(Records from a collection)
==*==

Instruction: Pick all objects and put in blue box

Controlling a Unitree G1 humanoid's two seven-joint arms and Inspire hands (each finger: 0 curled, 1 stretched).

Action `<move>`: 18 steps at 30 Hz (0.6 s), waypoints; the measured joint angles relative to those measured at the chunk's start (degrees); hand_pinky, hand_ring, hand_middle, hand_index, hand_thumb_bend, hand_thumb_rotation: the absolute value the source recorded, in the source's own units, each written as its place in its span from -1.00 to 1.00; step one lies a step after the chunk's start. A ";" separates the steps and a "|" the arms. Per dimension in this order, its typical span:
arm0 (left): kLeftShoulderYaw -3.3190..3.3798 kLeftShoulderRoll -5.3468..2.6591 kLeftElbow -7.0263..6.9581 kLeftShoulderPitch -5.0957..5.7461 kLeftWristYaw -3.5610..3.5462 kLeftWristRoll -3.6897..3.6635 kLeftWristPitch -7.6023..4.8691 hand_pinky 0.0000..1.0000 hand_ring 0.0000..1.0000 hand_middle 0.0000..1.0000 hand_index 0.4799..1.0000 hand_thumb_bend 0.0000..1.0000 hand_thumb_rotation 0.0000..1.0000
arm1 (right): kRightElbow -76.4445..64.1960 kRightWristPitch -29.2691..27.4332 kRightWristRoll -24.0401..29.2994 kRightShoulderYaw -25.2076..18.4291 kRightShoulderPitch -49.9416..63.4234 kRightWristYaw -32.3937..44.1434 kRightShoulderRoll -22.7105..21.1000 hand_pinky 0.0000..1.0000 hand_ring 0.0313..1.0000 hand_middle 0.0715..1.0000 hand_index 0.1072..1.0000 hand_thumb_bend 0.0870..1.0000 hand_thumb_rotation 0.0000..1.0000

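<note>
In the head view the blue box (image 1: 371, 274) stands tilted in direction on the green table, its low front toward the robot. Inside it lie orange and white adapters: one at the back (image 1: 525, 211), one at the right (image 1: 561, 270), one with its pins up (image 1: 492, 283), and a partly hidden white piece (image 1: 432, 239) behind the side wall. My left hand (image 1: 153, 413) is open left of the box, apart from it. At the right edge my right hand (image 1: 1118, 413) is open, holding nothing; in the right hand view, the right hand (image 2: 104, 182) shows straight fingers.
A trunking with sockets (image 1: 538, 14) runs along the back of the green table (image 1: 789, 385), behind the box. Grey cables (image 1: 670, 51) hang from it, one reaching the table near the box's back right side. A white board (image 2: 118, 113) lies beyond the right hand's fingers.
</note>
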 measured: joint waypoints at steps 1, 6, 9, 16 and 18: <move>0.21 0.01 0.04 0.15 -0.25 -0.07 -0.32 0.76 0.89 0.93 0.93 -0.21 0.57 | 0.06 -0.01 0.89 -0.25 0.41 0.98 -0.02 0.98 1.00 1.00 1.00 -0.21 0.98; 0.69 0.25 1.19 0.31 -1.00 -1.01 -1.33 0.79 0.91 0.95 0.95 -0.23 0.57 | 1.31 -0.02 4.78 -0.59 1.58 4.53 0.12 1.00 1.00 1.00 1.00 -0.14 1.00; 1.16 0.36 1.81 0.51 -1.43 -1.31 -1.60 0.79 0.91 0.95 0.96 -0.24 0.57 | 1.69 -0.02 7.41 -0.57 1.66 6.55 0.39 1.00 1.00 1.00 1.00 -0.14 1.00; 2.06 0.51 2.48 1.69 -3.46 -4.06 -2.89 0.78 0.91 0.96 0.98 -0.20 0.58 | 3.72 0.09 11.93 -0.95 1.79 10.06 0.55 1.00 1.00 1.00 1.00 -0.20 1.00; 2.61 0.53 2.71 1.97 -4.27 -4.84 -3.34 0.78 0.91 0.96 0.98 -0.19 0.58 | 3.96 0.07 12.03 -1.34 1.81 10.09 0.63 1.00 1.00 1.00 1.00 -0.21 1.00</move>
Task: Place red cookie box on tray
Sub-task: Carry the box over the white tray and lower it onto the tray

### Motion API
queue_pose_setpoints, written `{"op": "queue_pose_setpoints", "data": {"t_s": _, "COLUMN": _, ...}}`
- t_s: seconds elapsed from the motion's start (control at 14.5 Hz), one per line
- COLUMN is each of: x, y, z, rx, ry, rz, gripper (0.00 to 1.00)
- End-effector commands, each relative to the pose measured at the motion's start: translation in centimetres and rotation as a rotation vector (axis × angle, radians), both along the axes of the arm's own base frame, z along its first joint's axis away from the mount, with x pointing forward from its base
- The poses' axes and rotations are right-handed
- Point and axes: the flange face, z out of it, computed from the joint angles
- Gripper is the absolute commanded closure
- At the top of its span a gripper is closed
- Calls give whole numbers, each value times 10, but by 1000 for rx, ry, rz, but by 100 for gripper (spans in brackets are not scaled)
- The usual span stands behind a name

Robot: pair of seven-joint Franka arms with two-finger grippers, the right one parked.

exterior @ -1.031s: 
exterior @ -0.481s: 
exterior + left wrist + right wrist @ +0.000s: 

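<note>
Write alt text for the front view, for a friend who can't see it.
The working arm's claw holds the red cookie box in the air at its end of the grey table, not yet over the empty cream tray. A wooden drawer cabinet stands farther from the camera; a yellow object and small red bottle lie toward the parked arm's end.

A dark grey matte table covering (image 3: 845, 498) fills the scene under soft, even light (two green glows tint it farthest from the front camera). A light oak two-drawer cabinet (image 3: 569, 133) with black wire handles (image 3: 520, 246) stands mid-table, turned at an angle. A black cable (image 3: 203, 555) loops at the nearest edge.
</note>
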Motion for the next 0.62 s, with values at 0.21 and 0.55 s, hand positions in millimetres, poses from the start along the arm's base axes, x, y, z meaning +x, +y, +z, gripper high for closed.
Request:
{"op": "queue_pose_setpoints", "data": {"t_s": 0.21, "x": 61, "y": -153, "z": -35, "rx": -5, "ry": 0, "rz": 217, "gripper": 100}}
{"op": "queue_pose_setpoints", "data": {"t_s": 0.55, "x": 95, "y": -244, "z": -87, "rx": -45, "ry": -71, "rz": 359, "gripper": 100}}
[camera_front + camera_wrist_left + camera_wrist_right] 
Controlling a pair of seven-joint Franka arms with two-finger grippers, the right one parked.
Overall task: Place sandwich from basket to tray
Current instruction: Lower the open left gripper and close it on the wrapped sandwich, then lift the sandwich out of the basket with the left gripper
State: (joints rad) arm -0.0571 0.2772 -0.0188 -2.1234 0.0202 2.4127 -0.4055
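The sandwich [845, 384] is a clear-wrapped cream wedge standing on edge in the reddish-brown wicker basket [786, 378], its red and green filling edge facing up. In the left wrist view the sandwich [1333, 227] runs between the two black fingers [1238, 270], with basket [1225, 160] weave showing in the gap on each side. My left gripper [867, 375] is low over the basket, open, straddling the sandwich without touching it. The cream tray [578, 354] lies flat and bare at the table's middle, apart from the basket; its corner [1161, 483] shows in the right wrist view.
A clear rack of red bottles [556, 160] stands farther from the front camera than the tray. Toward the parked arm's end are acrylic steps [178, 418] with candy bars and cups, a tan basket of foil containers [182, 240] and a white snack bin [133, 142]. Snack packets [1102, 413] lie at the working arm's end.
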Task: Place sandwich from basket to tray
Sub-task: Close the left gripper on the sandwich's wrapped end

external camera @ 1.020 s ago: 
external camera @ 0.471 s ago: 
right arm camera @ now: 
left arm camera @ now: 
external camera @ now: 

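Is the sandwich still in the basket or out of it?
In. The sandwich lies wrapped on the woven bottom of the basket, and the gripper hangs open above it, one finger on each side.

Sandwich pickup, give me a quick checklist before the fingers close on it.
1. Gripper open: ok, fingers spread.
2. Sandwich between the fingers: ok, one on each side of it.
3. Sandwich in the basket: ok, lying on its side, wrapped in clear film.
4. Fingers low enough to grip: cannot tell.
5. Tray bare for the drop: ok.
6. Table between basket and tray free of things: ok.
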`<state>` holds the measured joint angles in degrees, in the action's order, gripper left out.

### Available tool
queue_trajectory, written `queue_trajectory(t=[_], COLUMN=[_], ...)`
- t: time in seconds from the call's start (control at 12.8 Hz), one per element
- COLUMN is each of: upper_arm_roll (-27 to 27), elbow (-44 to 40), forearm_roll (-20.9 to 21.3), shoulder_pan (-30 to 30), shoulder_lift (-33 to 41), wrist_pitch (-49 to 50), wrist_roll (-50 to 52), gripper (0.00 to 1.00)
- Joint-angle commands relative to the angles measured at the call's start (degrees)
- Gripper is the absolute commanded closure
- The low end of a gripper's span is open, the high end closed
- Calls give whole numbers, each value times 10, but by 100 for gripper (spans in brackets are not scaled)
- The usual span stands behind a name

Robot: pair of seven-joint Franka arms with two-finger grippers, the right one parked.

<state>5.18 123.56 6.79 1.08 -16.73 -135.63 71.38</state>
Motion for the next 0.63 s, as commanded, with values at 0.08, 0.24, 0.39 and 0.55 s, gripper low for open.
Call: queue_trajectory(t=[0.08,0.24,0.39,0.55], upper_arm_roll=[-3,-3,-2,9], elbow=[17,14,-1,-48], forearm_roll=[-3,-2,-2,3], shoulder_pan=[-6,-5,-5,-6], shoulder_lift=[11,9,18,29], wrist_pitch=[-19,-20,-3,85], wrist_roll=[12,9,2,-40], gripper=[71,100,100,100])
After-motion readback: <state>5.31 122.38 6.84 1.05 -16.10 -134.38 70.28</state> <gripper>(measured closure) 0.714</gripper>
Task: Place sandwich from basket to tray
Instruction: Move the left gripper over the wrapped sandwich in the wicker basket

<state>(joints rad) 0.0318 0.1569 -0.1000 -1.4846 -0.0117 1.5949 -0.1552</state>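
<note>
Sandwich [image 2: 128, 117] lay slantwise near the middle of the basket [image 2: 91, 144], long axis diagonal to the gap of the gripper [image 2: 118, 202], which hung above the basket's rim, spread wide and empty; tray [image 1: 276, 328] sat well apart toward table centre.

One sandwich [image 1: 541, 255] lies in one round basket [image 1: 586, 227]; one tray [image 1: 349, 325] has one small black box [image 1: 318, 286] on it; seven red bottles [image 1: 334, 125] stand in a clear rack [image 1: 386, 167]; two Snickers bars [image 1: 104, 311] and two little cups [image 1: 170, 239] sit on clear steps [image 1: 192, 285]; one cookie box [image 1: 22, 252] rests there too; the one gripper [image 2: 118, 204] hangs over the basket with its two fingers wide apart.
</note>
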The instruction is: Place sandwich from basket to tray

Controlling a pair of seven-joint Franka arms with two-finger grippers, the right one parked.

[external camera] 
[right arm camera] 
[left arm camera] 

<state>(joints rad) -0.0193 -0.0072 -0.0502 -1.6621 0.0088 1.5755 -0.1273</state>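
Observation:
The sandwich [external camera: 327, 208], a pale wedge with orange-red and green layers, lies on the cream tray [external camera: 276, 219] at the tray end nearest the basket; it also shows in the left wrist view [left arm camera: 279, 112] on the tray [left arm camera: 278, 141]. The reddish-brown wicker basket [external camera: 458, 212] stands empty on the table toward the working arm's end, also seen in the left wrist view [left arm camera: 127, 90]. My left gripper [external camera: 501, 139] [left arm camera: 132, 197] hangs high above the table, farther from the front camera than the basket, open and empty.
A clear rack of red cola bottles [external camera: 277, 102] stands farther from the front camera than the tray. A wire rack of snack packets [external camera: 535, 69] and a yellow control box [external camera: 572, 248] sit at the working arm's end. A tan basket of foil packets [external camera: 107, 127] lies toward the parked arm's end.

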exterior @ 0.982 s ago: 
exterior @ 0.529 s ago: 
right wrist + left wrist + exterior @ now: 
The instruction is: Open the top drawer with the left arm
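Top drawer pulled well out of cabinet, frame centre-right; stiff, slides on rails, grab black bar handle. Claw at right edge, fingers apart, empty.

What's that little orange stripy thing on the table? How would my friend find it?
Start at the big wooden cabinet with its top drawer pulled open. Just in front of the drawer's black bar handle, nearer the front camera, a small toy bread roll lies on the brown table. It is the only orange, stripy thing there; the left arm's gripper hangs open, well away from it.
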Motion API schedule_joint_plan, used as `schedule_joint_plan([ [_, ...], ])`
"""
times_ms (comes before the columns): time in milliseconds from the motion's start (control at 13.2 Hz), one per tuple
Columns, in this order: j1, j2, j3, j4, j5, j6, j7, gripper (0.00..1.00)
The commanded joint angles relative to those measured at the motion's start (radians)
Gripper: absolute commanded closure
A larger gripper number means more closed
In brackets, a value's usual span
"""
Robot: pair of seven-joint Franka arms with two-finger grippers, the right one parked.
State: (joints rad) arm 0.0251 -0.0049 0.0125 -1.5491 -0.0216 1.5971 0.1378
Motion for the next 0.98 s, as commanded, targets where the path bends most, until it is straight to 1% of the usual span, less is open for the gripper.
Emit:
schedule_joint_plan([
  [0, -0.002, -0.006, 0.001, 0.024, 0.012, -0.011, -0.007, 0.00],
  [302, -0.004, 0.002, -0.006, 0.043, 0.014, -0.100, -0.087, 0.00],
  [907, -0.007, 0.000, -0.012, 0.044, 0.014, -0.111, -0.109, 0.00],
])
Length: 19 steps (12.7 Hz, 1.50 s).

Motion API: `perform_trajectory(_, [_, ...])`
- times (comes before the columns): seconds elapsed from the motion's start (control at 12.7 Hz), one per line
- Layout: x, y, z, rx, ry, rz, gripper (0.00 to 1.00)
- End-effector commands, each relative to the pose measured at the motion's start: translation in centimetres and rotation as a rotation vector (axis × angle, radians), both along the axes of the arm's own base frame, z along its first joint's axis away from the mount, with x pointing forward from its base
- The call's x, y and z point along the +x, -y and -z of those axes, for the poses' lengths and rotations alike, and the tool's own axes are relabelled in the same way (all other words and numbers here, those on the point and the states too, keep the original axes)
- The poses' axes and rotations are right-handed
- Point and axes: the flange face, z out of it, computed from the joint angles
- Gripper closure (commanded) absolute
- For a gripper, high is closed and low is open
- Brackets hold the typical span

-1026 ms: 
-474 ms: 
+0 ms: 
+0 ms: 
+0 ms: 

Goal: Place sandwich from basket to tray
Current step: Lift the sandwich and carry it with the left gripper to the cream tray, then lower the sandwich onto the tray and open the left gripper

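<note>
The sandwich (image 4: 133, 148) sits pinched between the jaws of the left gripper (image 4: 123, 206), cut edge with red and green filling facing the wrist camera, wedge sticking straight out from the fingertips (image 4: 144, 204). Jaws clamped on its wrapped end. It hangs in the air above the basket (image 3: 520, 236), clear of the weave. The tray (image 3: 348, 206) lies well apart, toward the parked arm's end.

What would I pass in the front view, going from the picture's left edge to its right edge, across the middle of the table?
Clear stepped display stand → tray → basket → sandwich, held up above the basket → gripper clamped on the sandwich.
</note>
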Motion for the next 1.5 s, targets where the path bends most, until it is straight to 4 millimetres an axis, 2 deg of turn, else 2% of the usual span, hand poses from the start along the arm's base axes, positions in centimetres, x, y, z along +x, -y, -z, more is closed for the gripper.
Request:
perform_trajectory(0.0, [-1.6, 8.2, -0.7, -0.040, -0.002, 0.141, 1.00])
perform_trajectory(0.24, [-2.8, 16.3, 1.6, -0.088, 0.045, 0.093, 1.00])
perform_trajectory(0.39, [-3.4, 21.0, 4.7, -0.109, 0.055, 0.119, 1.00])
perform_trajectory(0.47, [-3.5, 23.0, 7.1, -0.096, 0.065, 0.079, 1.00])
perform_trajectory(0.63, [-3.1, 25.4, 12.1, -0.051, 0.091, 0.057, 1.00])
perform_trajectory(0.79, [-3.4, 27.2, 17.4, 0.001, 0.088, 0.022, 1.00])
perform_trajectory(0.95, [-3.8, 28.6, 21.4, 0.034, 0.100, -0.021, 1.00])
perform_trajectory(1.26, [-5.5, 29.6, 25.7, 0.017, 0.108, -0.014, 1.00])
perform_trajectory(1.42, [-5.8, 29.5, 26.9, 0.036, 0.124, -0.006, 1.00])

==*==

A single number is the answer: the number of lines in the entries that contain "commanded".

7